## [About this task]
From the records below, print only the part that opens with the line containing "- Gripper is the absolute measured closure" and closes with the line containing "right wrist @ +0"; omit the pictures.

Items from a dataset
* * *

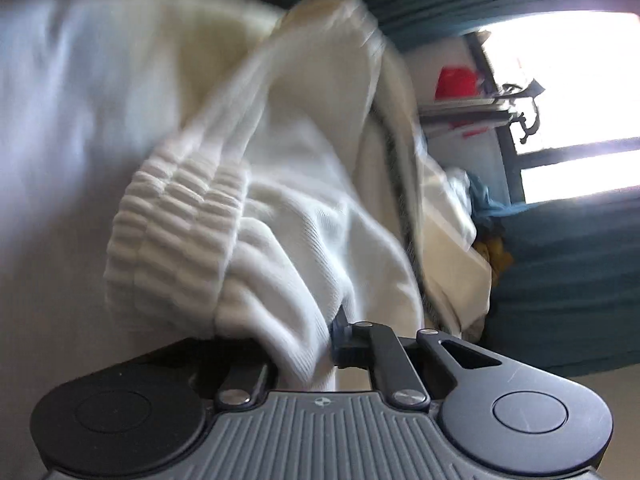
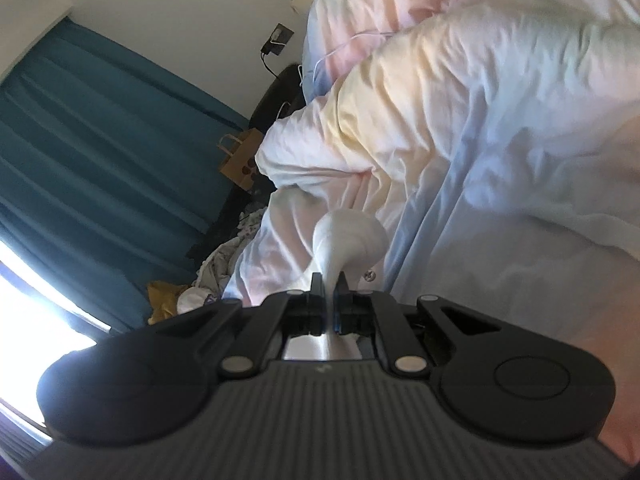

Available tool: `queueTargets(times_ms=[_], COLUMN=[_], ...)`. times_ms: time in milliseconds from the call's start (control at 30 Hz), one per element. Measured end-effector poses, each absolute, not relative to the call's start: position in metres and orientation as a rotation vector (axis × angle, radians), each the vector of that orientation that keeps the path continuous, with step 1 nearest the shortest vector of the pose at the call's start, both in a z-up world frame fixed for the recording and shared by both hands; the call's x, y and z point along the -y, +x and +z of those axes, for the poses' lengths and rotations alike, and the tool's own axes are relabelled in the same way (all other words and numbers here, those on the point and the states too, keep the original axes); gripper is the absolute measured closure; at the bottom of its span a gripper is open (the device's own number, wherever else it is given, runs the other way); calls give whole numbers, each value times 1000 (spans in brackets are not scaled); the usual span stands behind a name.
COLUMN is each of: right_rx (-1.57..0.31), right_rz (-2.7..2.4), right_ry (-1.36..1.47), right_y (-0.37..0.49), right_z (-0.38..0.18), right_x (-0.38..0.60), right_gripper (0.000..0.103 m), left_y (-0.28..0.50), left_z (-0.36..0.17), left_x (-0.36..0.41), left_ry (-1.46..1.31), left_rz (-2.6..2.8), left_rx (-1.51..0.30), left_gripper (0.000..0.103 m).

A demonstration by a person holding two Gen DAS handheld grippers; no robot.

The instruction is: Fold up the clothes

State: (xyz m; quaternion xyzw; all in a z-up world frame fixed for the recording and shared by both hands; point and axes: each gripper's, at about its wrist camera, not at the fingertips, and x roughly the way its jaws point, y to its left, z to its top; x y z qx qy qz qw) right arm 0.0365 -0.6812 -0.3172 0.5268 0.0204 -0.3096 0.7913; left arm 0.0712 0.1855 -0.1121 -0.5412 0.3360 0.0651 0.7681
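Each gripper, left (image 1: 320,340) and right (image 2: 329,292), holds white cloth (image 1: 280,216) pinched between its fingers, above the bed (image 2: 500,128).

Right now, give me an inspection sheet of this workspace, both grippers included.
Surface: bed covered by a rumpled pastel duvet.
Job's things: white ribbed sock draped over the left gripper; a bunch of white fabric in the right one.
Clutter: clothes pile and a paper bag beside the bed.
Grippers: left gripper shut on the sock; right gripper shut on the white fabric.
Cables: charger plugged into the wall, lead hanging down.
Surroundings: teal curtain, bright window, red container on a shelf.
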Motion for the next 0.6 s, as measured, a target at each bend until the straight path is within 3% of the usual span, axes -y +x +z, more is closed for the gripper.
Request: queueTargets(times_ms=[167, 367, 533, 600], right_rx=[-30, 16, -153, -266], right_rz=[-663, -797, -1074, -1099], right_ry=[1113, 1032, 1089, 1121], right_y=[30, 0, -21, -13], right_z=[-313, -305, -341, -366], right_x=[684, 681, 689, 695], right_gripper=[97, 97, 97, 97], left_y=[55, 11, -9, -5], left_z=[-57, -51, -79, -80], left_x=[-216, -241, -252, -250], left_ry=[-1080, -1050, -1067, -1031], left_rz=[224, 273, 300, 303], left_rx=[-651, -800, -923, -953], left_gripper=[97, 96, 94, 88])
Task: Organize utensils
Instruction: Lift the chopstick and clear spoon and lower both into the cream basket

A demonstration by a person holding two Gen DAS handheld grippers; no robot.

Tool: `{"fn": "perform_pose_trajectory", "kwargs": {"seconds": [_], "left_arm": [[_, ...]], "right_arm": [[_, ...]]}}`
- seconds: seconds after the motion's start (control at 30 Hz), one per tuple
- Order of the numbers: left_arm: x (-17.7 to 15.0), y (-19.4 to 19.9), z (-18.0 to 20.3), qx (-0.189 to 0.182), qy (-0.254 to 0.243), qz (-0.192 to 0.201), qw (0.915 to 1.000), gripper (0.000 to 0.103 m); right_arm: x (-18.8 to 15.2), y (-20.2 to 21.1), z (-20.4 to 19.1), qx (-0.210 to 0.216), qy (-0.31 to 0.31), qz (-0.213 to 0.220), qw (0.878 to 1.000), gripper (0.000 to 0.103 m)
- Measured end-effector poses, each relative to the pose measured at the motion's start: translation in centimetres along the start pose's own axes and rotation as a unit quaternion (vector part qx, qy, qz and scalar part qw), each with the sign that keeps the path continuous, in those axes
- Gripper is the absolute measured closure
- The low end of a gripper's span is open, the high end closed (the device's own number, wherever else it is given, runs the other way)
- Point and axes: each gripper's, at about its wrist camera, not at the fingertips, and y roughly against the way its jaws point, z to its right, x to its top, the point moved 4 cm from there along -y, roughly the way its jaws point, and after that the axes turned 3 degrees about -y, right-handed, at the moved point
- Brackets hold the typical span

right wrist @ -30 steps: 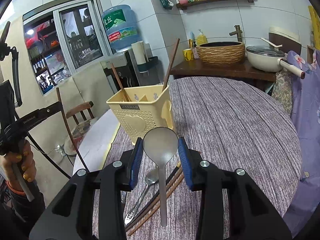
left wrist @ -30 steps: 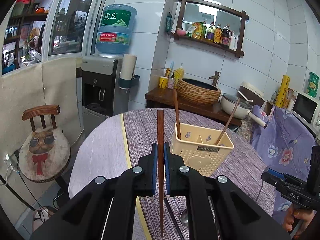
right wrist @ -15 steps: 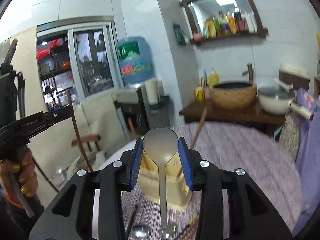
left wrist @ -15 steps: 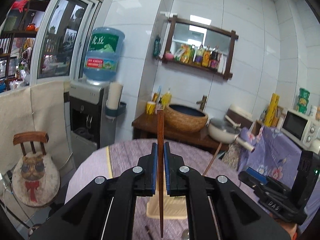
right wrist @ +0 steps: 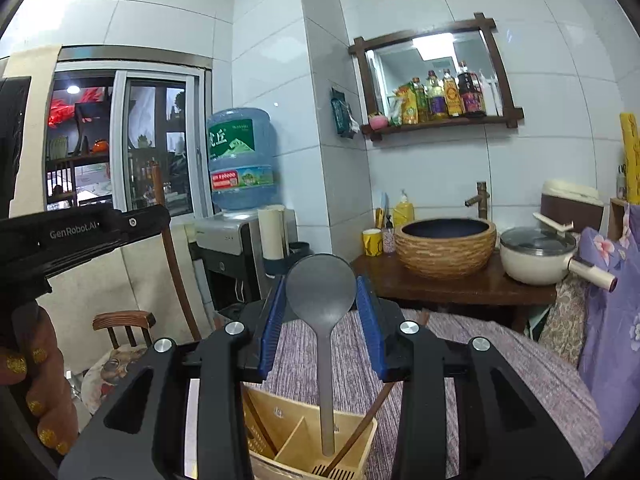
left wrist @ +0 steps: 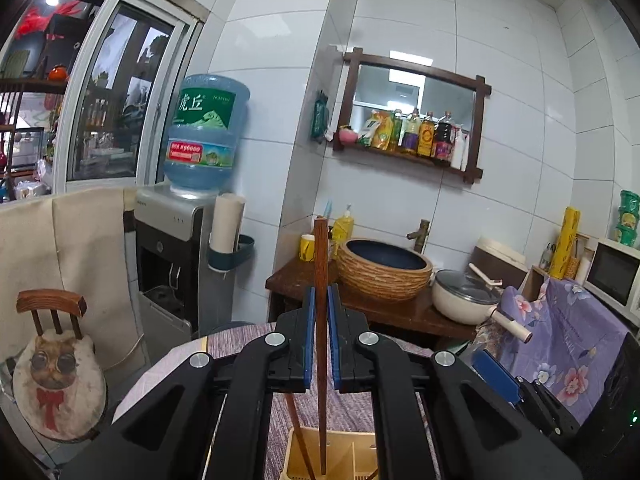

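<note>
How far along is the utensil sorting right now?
Done: two chopsticks already lean in the yellow caddy. In hand: left gripper clamps an upright chopstick, right gripper a spoon, both above the caddy. Left: lowering them in.

Left gripper [left wrist: 321,312] clamped tight, right gripper [right wrist: 322,312] part-closed (both near level)
</note>
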Motion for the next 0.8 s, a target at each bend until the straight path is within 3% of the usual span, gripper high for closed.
{"fn": "perform_pose_trajectory", "kwargs": {"seconds": [0.57, 0.8], "left_arm": [[-8.7, -2.0, -1.5, 0.012, 0.0, -0.078, 0.9969, 0.096], [-9.4, -1.8, -1.4, 0.013, -0.006, -0.078, 0.9968, 0.096]], "right_arm": [[-8.0, -0.6, 0.0, -0.012, 0.015, -0.059, 0.998, 0.066], [-9.6, -0.4, -0.1, -0.013, 0.02, -0.076, 0.997, 0.066]]}}
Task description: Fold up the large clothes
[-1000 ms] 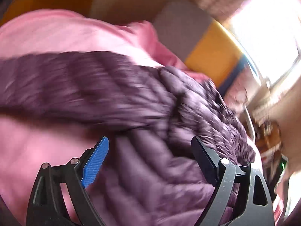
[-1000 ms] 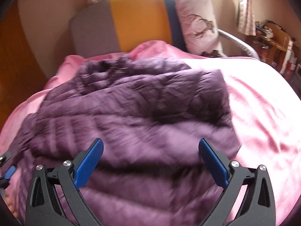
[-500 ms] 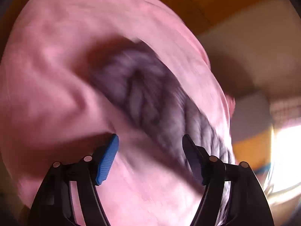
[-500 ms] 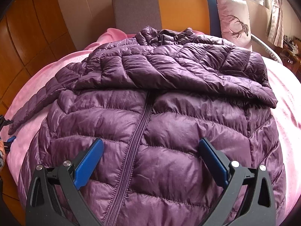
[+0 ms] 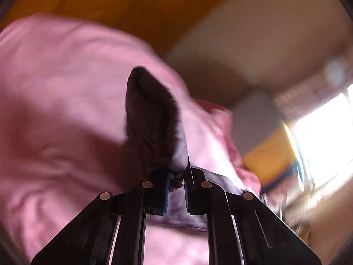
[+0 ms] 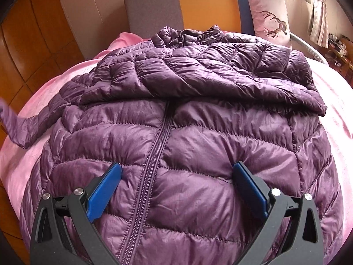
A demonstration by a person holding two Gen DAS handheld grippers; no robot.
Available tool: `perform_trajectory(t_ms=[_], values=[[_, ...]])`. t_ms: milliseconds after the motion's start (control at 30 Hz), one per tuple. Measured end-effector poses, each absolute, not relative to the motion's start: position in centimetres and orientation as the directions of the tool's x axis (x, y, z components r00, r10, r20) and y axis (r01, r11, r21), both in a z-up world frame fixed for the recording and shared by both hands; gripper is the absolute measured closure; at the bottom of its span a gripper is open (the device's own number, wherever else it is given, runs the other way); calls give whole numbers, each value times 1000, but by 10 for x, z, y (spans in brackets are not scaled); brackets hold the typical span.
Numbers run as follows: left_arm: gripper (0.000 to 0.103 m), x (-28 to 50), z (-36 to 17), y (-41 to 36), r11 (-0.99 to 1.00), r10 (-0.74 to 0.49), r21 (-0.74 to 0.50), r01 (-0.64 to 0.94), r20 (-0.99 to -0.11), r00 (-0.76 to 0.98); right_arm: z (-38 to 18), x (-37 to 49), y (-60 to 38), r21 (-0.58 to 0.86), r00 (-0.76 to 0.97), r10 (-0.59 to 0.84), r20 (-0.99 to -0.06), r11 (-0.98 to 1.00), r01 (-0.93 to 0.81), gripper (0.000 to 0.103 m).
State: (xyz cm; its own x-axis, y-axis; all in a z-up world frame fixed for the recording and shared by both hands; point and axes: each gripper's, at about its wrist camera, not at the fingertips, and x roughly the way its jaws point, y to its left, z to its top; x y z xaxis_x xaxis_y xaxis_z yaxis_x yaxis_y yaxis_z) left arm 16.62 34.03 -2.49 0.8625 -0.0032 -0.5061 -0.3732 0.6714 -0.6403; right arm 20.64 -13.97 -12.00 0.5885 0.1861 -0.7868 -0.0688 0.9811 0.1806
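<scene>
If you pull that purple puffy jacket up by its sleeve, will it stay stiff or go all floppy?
Probably floppy: the sleeve pinched in the left gripper already bends and hangs loose. The purple jacket looks light for its size, all puffy quilted pockets. Its shiny fabric may slip on the pink bedspread, so the rest would likely drag along.

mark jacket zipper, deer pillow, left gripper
zipper [image 6: 154, 154], right wrist view, mid-run of the teeth
pillow [image 6: 268, 11], right wrist view, pale face above the deer
left gripper [image 5: 176, 176], left wrist view, between the fingertips
</scene>
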Motion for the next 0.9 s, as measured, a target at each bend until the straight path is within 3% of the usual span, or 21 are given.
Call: perform_trajectory(t_ms=[67,200,500,533,633,667,733,800,900], values=[[93,180,-1,293,759,-81,-604,-243,-459,885,-121,206,-142,198,589,199,-783,978,-67,2],[93,204,14,209,845,-224,-531,-58,-450,864,-122,207,-146,230,590,223,-776,971,-65,2],[92,241,-40,42,915,-398,-324,242,-617,679,-125,208,-154,296,589,275,-760,953,-63,2],[83,244,-50,29,911,-412,-312,271,-641,647,-125,207,-155,302,589,280,-758,951,-63,2],[32,239,-73,13,907,-419,-294,300,-682,599,-126,207,-158,323,588,298,-752,944,-66,2],[27,230,-77,17,910,-415,-293,294,-672,613,-126,208,-158,327,585,302,-753,943,-65,2],[27,225,-75,21,906,-423,-313,285,-659,622,-120,209,-157,320,578,296,-760,945,-62,3],[27,216,-73,28,897,-439,-349,269,-643,628,-107,209,-154,338,597,315,-738,938,-76,17],[27,200,-72,39,905,-418,-351,242,-623,661,-92,219,-139,401,589,401,-702,906,-138,21]])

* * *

## [Solution to this exercise]
- Gripper is the absolute measured closure
- The low end of a gripper's span is open, the high end closed (the device's own number, wherever else it is given, runs the other way)
- Point and axes: each gripper's, at about its wrist camera, not at the fingertips, and y roughly against the way its jaws point, z to its right, x to its top, the point moved 4 cm from there along -y, roughly the way its jaws point, and after that the axes turned 3 degrees about -y, right-handed, at the moved point
- Brackets hold the typical span

right wrist @ -30 steps: 
left wrist @ -30 steps: 
right wrist @ -15 steps: 
left wrist @ -15 steps: 
right wrist @ +0 steps: 

The response to this exercise is done.